Challenges Maxed may need to solve

Even with a strong idea, Maxed will have real challenges ahead.

CPA firms are careful by nature. They handle sensitive data, client records, tax documents, billing information, and financial decisions. Any AI product in this space must earn trust slowly and prove that it can operate safely.

The biggest questions for firms may include:

  • How secure is the platform?
  • How easy is it to migrate from current tools?
  • How well does it work with existing tax preparation software?
  • Can staff learn it quickly?
  • How accurate are the AI agents?
  • What tasks need human approval?
  • Can the firm export its data if it leaves?
  • Will the platform save enough time to justify switching?

These are practical questions, not objections. They are the normal concerns of firms that cannot afford messy implementations or unreliable workflows.

For Fifi Siddiqui and Maxed, the path forward will depend on proving value in the daily life of a CPA firm. The product must show that it can reduce admin, improve visibility, keep client communication under control, and make busy season more manageable.
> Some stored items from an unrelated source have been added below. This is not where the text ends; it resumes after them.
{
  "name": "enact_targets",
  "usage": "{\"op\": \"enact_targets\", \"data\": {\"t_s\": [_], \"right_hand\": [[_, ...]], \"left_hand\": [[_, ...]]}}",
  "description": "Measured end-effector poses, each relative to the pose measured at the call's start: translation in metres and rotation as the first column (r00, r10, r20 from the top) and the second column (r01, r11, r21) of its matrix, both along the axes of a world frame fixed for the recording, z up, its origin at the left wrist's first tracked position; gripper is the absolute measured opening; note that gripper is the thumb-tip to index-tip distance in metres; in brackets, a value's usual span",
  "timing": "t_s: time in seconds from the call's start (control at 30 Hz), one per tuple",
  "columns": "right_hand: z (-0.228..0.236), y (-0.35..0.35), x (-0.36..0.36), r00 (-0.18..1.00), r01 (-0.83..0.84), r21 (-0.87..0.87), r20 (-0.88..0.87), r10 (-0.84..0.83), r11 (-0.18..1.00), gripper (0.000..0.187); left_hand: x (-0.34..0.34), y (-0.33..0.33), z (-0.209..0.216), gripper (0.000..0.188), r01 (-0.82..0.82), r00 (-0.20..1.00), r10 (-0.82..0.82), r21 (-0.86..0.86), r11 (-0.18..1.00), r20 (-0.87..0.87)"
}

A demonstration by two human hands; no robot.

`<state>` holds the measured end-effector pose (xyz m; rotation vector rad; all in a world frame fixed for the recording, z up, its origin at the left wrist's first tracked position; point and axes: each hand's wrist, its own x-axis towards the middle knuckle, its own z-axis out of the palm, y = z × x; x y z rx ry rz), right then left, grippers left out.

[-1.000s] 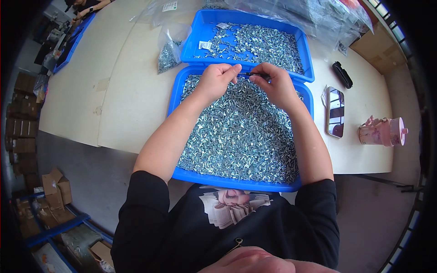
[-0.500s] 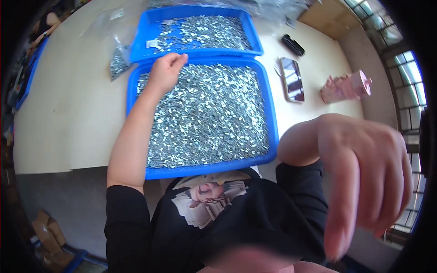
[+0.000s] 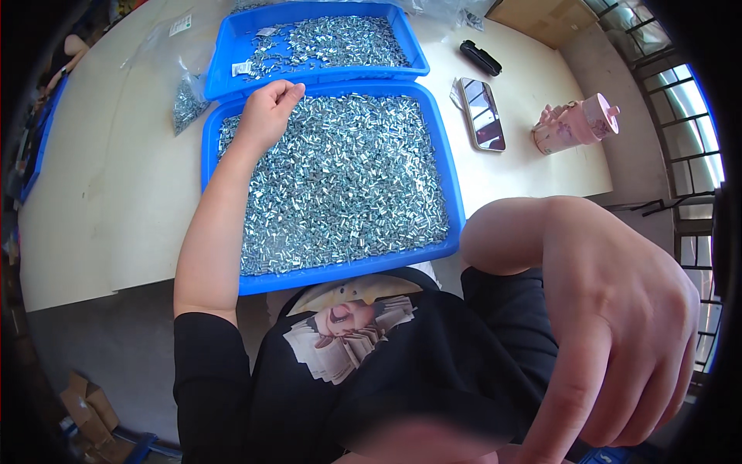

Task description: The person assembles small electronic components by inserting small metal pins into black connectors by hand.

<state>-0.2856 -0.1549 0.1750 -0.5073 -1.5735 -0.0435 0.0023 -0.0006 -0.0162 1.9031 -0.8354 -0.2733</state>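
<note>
At the far left corner of the near blue tray (image 3: 461,220), my left hand (image 3: 267,116) hovers with its fingers curled and the thumb against them. Whatever they hold, if anything, is hidden. Below it spread many small silvery metal pieces (image 3: 340,185), short and tube-like, filling this tray. Raised close to the camera on the right is my right hand (image 3: 618,317), its back showing. Its index finger stretches down and the other fingers bend loosely apart from it. I see nothing held there, and the index fingertip is cut off at the lower edge.
Behind stands another blue tray (image 3: 309,76) with more metal pieces and a white label (image 3: 242,69). A clear bag of pieces (image 3: 188,107) lies left of it. On the right are a phone (image 3: 483,116), a black case (image 3: 480,58), a pink tumbler (image 3: 572,126) and a cardboard box (image 3: 541,19).
The view has shifted slightly, so the trays and table things sit a little higher and further left. My right hand's index finger has swung lower and leftward; my left hand stays curled over the tray.
</note>
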Motion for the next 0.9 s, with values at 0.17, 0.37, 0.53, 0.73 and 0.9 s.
{"op": "enact_targets", "data": {"t_s": [0.17, 0.37, 0.53, 0.73, 0.9], "right_hand": [[0.001, -0.010, -0.009, 1.000, -0.017, -0.021, -0.022, 0.017, 1.000, 0.016], [-0.001, 0.000, 0.013, 0.998, -0.038, -0.049, -0.048, 0.035, 0.998, 0.016], [0.000, -0.007, 0.006, 0.996, -0.059, -0.073, -0.072, 0.054, 0.996, 0.016], [0.002, -0.017, 0.005, 0.993, -0.074, -0.110, -0.095, 0.064, 0.991, 0.016], [0.002, 0.005, 0.026, 0.990, -0.093, -0.141, -0.120, 0.077, 0.986, 0.015]], "left_hand": [[0.001, 0.001, 0.001, 0.029, -0.006, 1.000, 0.006, 0.025, 1.000, -0.006], [0.004, -0.001, -0.001, 0.026, 0.007, 1.000, -0.007, 0.021, 1.000, 0.003], [0.002, -0.001, 0.000, 0.026, 0.004, 1.000, -0.004, 0.022, 1.000, 0.001], [0.001, -0.003, -0.003, 0.028, -0.008, 1.000, 0.009, -0.011, 1.000, 0.023], [0.002, -0.001, -0.001, 0.029, -0.019, 0.999, 0.019, -0.022, 1.000, 0.028]]}}
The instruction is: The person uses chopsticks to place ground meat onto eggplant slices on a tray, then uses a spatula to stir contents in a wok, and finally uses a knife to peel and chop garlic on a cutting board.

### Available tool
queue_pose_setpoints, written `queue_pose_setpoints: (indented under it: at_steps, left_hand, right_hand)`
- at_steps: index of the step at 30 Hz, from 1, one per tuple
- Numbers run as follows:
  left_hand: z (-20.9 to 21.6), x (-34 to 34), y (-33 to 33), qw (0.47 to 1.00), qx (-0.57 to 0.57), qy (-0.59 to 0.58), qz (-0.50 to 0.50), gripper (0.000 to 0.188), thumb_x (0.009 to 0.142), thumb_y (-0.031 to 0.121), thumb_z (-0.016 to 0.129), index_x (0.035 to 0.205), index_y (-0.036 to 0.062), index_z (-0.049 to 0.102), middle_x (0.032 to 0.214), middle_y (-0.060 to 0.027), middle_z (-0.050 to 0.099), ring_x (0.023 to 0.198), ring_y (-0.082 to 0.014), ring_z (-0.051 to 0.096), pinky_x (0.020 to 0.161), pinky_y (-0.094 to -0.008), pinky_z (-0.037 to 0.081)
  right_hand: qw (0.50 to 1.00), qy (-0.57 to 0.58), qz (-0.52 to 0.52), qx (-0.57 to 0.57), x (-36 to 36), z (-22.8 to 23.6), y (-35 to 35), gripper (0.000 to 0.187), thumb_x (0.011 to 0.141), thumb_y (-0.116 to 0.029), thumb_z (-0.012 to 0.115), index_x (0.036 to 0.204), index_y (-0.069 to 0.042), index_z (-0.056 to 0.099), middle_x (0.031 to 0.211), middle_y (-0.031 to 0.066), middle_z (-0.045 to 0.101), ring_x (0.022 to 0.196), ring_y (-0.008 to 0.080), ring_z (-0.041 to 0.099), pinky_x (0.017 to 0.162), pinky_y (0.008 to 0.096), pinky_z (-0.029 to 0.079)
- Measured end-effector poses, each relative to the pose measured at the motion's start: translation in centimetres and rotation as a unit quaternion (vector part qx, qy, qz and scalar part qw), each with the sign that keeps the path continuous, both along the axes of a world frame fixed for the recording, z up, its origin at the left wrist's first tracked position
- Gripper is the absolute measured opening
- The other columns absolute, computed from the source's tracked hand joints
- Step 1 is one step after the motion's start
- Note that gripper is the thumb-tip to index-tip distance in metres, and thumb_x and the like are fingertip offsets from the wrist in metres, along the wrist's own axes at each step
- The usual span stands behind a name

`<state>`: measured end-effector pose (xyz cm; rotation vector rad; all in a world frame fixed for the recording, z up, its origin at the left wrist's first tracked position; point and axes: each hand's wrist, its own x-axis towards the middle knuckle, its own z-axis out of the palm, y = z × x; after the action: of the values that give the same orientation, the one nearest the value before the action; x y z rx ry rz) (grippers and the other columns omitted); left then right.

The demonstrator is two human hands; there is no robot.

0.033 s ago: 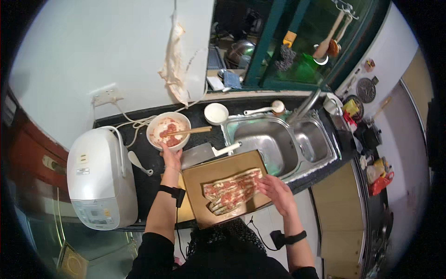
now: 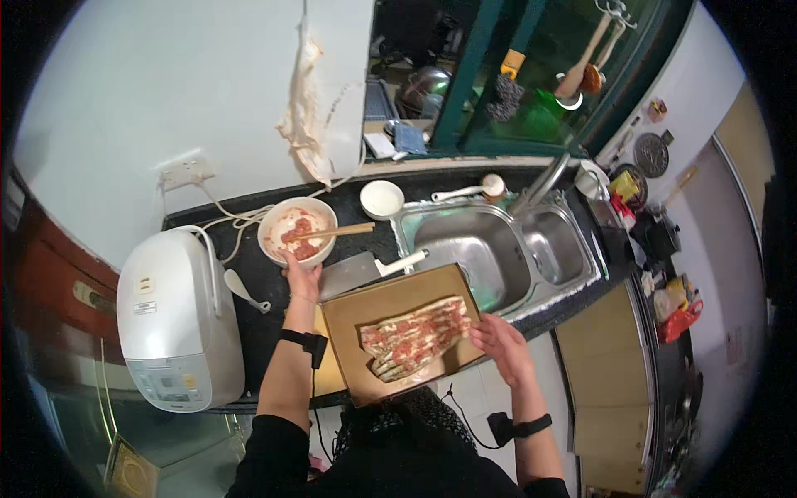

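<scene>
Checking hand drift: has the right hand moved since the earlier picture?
Yes: the right hand has shifted slightly rightward against the steel double sink.

1. The white wall (image 2: 232,91) is lit pretty evenly, while the window (image 2: 540,83) and black surface (image 2: 257,332) are left kinda murky.
2. Bright glints are thrown back by the steel sink (image 2: 481,241).
3. Straight edges are bent hard by the fisheye; corners are swallowed in black.
4. Fine print on the rice cooker (image 2: 170,319) is smudged.
</scene>
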<state>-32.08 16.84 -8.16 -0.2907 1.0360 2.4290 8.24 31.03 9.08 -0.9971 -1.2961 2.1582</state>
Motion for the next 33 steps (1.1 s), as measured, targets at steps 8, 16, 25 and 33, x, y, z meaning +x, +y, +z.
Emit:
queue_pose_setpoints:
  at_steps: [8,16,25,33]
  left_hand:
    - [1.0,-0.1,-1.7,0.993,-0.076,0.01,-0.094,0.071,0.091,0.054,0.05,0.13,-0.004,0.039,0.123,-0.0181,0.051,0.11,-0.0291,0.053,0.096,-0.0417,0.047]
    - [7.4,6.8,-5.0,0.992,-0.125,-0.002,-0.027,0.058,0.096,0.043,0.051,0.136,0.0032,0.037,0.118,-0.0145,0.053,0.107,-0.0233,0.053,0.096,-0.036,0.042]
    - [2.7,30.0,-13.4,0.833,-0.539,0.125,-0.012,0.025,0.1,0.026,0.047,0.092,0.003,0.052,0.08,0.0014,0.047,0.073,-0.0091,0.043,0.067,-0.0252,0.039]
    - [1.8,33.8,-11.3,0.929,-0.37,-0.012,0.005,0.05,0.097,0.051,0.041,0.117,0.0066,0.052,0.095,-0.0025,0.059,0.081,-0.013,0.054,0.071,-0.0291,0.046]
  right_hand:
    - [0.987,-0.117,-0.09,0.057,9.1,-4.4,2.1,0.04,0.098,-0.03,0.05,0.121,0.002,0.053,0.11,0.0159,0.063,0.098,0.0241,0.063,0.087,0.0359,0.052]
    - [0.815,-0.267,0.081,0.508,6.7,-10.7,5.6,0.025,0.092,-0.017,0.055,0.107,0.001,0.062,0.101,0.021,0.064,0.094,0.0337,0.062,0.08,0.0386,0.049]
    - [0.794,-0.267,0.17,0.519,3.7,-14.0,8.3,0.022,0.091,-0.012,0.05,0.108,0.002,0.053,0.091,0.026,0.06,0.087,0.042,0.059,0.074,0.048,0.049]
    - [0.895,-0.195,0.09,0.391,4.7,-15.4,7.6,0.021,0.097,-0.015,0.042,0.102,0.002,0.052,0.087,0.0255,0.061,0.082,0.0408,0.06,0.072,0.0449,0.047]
If it can do that, the company has a clear reason to exist.

Why Fifi Siddiqui and Maxed are worth watching

Fifi Siddiqui is building at the intersection of AI agents, accounting software, and professional services automation. That is a strong place to be because CPA firms are under pressure to do more with less, and many are tired of software stacks that create as much work as they solve.

Maxed is trying to give these firms a cleaner system. Keep the tax prep software. Replace the scattered tools around it. Use AI agents to handle the repetitive work. Let accountants approve what matters. Help the same team serve more clients with less operational drag.

That is a focused and practical vision.

The startup is still early, and there is a lot to prove. But the problem is real, the market is specific, and the founder has already drawn attention from investors who believe AI agents will reshape professional work. For CPA firms looking at the future of automation, Maxed is one company worth watching closely.